Description of the task> Scan the entries line by line and return those with "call".

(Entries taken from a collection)
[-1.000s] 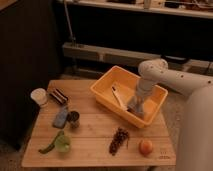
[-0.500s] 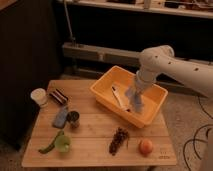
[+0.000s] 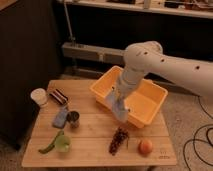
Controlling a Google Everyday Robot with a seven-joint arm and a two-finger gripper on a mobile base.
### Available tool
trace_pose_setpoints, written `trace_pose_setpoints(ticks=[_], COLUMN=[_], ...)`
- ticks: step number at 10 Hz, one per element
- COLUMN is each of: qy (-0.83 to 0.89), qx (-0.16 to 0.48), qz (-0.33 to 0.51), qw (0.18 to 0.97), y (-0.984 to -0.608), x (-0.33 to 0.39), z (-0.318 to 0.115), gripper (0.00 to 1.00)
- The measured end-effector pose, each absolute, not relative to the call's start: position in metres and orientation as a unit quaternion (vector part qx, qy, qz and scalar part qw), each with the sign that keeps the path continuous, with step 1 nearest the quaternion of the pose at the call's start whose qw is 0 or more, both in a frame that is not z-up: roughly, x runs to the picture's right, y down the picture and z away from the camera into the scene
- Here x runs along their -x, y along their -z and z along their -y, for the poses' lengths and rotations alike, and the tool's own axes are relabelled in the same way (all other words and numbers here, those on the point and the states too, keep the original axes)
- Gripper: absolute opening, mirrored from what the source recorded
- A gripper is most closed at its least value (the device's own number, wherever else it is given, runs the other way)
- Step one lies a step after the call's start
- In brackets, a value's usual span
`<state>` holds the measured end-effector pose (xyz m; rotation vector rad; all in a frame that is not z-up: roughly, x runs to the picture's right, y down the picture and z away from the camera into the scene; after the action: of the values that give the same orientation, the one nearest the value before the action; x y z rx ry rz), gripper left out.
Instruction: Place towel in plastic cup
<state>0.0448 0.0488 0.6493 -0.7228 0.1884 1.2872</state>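
"Towel [image 3: 118,109] first: where is it?"

"Off the table, hanging from the gripper [image 3: 119,98]. It is a pale blue cloth, and it dangles in a loose fold in front of the near left wall of the yellow bin [image 3: 150,89], left as the camera sees it."

"So the claw is holding it?"

"Yes, it is closed on the cloth's upper end. The lower end hangs free above the wooden table [image 3: 95,134], close to the bin's corner. Whether it brushes the wall I cannot tell."

"And the arm?"

"The white arm [image 3: 167,62] comes in from the right, bends at a thick rounded joint above the bin's far side, and slopes down and leftward to the gripper, which sits over the bin's near left edge."

"Where is the plastic cup?"

"The plastic cup [image 3: 39,96] stands upright near the table's far left corner. It is white and well apart from the towel. Just beside it, on its right, lies a dark striped packet [image 3: 59,95]."

"What else is on the table?"

"Nearer the front is a small blue pouch [image 3: 60,118], with a dark can [image 3: 73,119] just beside it on the right. At the front left lies something green [image 3: 57,144], too blurred to name. In front of the bin are a dark bunch of grapes [image 3: 119,141] and, to its right, an orange fruit [image 3: 145,146], near each other but apart."

"And off the table?"

"A black cable [image 3: 200,137] loops on the speckled floor at the right."
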Motion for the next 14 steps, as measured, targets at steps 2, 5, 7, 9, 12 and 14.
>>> trace_pose_setpoints(ticks=[2, 5, 7, 9, 12, 14], qy=[-0.542, -0.454, -0.387, -0.317, -0.295, -0.295], qx=[0.373, 0.439, 0.477, 0.495, 0.495, 0.496], qz=[-0.068, -0.034, -0.003, 0.035, 0.051, 0.051], qw=[0.75, 0.774, 0.789, 0.808, 0.815, 0.815], y=[-0.63, -0.592, -0.573, -0.569, -0.57, -0.57], x=[-0.003, 0.051, 0.084, 0.109, 0.117, 0.118], z=[-0.074, -0.113, -0.133, -0.15, -0.155, -0.155], gripper=[0.0, 0.0, 0.0, 0.0, 0.0, 0.0])
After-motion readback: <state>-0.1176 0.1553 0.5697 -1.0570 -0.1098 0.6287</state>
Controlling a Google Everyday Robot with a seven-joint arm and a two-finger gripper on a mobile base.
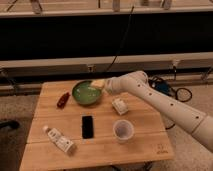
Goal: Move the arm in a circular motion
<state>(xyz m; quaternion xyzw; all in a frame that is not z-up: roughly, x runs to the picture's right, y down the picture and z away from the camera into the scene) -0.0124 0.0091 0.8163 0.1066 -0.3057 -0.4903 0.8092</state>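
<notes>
The arm [160, 102] is glossy white with thick rounded segments and small dark dots. It reaches in from the lower right across the wooden table [100, 145]. Its pale yellowish tip, the gripper [96, 83], hangs over the right rim of a green bowl [85, 93] at the back of the table.
On the table lie a red object [63, 99] left of the bowl, a small white packet [119, 106], a black phone [87, 126], a clear plastic cup [123, 130] and a white bottle on its side [59, 139]. Dark panels and a rail stand behind. Cables lie at the right [170, 90].
</notes>
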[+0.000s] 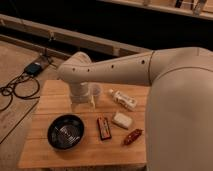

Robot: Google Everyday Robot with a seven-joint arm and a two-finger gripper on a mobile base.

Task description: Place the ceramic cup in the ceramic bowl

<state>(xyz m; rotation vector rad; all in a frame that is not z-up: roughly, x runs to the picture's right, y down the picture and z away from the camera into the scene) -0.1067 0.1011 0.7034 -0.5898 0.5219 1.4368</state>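
The placing is judged not yet done: the ceramic bowl (65, 132) is seen empty on the wooden table (50, 97), nearer the camera than the gripper (85, 103) and to its left in the view. The ceramic cup (95, 92) is found right against the gripper; whether it is grasped cannot be told. The cup is held or stood upright, long axis vertical, mouth upward. Lifting and carrying are left.

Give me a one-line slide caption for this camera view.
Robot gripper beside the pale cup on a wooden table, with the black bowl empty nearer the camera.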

Your solution>
- The measured end-effector pose, each absolute, not relative to the call's start: position in metres and orientation as a unit quaternion (vector part qx, qy, qz and scalar part qw), each with the sign that keeps the path continuous, with step 1 nearest the quaternion of the pose at the call's start whose qw is 0 or more, both in a frame that is not z-up: roughly, x runs to the picture's right, y down the picture and z away from the camera into the scene
- Step one lies a step after the call's start

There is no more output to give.